- Task item -
Your copy should match the listing below word for word, with no images in it.

++++ Available data ++++

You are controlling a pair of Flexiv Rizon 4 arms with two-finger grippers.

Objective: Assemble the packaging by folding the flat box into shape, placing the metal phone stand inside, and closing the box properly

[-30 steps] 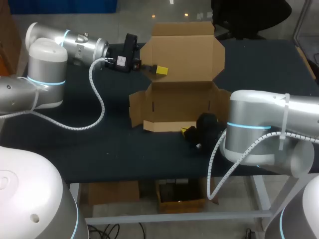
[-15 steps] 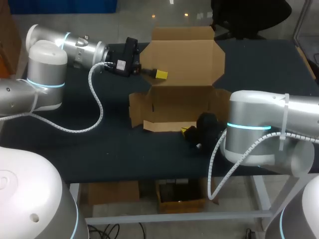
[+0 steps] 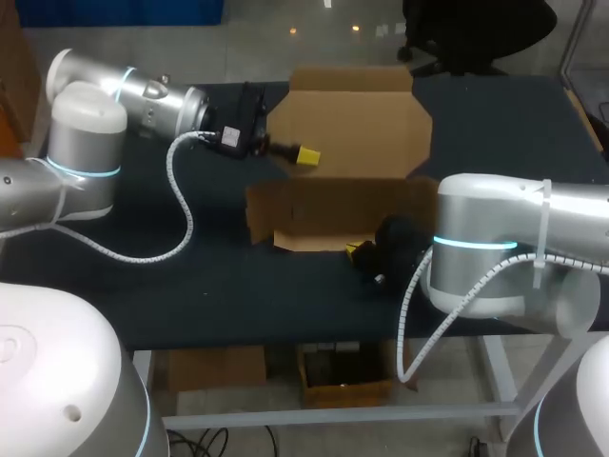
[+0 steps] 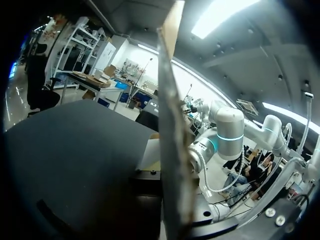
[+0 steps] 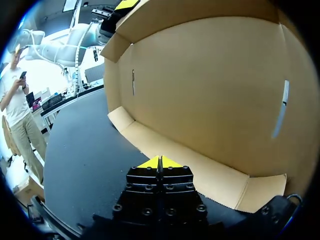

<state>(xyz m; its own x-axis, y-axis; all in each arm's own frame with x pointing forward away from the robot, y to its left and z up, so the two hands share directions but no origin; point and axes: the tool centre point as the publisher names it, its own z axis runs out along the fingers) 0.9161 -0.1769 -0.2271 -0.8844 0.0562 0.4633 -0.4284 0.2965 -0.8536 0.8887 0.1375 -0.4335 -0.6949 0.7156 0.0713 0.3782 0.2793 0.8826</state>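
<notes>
One cardboard box (image 3: pixel 352 205) mid-table on one dark table (image 3: pixel 190 286), its lid (image 3: pixel 347 119) tilted over it, contents hidden, two grippers, left gripper (image 3: pixel 306 154) clamped on the lid's edge, right gripper (image 5: pixel 160 162) tips pressed together just before the box's front wall

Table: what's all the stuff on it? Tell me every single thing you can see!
cardboard box: one, brown, middle of the table, lid standing up at the back
table: one, dark, under everything
left gripper: one, black with yellow, at the lid's edge nearest the left arm
right gripper: one, black, yellow tips pressed together, at the box's front flap
left arm: one, silver-grey, coming from the left
right arm: one, silver-grey, coming from the right
</notes>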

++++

- Your response -
You are controlling a pair of Flexiv Rizon 4 arms with two-finger grippers.

Objective: Assemble the packaging by folding the flat box into shape, placing the metal phone stand inside, and closing the box properly

[-30 steps] 
[-15 steps] 
[+0 steps] 
[+0 steps] 
[+0 steps] 

<state>(xyz m; its own x-axis, y-axis; all in each arm's own frame with x pointing forward away from the robot, y to its left and z up, so the two hands share directions but no origin; point and axes: the tool centre point as the publisher names it, its own z axis runs out along the fingers) 0.9161 -0.1769 -0.2271 -0.8844 0.0562 0.4633 -0.4284 0.2965 -0.8536 0.8887 0.1375 -0.4335 -0.6949 0.7156 0.0713 0.3782 0.2793 0.8826</state>
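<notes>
One cardboard box (image 3: pixel 352 205) mid-table on one dark table (image 3: pixel 190 286), its lid (image 3: pixel 347 119) tilted over it, contents hidden, two grippers, left gripper (image 3: pixel 306 154) clamped on the lid's edge, right gripper (image 5: pixel 160 162) tips pressed together just before the box's front wall

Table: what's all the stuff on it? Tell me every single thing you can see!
cardboard box: one, brown, middle of the table, lid standing up at the back
table: one, dark, under everything
left gripper: one, black with yellow, at the lid's edge nearest the left arm
right gripper: one, black, yellow tips pressed together, at the box's front flap
left arm: one, silver-grey, coming from the left
right arm: one, silver-grey, coming from the right
</notes>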

The required response has been given in full.